→ Work to complete: Identify all lines in the data containing the string "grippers". Copy them out.

####################

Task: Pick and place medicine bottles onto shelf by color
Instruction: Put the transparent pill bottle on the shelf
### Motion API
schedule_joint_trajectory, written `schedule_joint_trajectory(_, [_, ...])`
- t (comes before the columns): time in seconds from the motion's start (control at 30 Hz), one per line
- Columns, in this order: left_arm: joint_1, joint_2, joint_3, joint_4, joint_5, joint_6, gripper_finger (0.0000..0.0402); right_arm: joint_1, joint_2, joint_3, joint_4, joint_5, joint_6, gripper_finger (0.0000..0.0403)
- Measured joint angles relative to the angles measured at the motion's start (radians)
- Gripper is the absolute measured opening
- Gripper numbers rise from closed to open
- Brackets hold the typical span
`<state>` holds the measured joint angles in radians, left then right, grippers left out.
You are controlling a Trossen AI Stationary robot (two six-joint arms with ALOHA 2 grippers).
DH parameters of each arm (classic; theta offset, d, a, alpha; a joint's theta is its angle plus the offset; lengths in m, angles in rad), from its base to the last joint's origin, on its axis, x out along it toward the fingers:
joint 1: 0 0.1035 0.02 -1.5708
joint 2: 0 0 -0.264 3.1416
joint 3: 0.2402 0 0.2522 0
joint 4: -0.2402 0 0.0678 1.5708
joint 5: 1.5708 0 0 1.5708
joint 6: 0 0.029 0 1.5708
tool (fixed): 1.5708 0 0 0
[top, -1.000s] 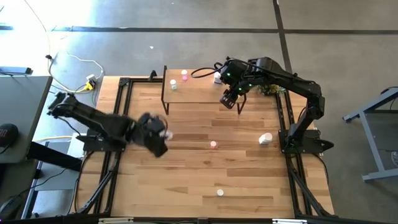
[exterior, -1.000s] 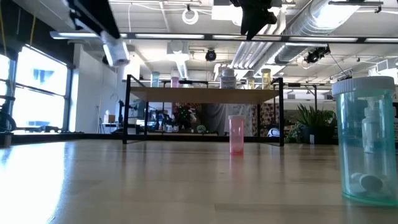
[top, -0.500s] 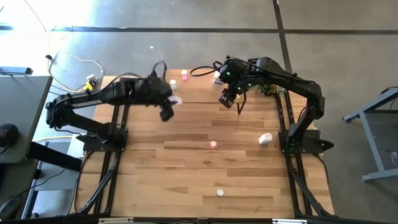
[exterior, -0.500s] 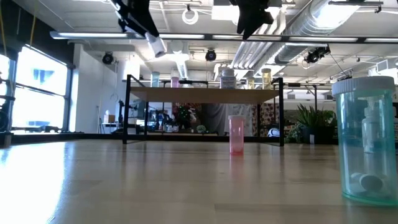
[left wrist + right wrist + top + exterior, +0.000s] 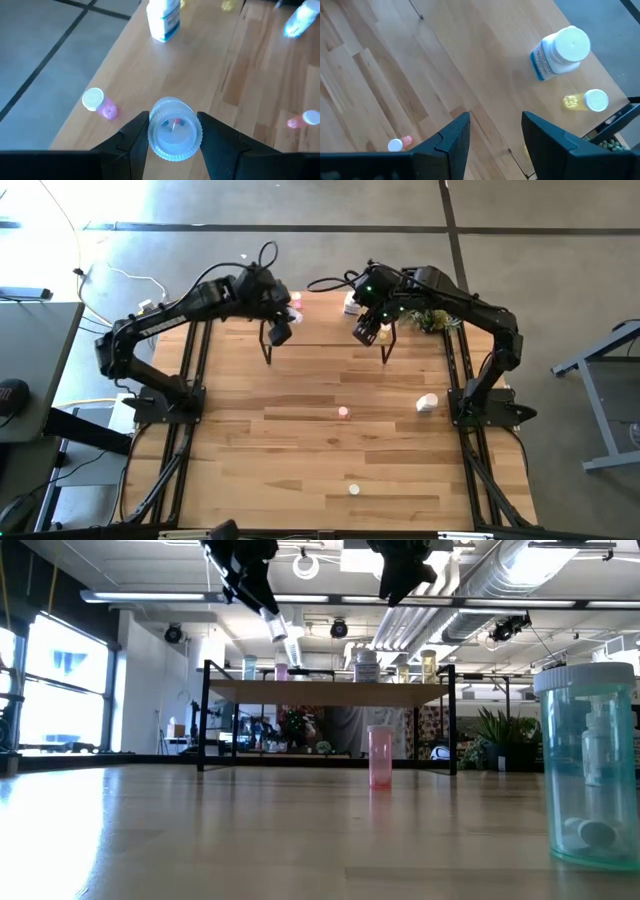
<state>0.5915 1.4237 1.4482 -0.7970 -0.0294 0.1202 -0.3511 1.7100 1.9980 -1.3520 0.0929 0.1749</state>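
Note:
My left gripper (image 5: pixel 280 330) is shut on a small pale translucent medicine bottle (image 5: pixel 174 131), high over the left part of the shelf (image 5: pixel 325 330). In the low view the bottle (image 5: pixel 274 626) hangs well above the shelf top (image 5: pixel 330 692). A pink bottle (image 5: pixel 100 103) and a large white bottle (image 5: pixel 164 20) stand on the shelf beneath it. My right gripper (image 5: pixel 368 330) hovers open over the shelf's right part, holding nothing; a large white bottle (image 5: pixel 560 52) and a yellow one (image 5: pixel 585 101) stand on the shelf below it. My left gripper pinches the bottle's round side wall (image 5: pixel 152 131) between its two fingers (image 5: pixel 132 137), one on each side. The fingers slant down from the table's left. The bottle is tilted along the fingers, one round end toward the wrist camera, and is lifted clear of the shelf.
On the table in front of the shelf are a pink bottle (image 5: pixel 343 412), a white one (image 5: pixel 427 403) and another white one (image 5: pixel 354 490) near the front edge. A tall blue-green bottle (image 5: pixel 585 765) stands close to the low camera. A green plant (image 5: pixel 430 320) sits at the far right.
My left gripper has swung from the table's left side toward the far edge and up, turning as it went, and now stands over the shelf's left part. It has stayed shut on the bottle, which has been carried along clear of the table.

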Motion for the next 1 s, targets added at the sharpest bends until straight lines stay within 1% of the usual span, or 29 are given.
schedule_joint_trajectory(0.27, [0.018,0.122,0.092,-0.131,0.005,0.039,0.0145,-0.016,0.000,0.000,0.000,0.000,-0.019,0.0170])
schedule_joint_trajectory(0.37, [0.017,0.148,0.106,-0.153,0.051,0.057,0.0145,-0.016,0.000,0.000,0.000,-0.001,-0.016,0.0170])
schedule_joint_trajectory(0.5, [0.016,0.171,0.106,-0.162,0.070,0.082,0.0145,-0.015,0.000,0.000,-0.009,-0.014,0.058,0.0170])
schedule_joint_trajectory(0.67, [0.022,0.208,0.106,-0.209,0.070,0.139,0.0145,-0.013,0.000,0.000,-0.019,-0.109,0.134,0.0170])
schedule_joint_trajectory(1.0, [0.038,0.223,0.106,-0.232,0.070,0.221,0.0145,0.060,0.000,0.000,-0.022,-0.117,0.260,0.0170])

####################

→ Solution below:
`<state>` holds the measured joint angles in radians, left then right, grippers left out.
You are controlling a Trossen AI Stationary robot (two six-joint arms with ALOHA 2 grippers).

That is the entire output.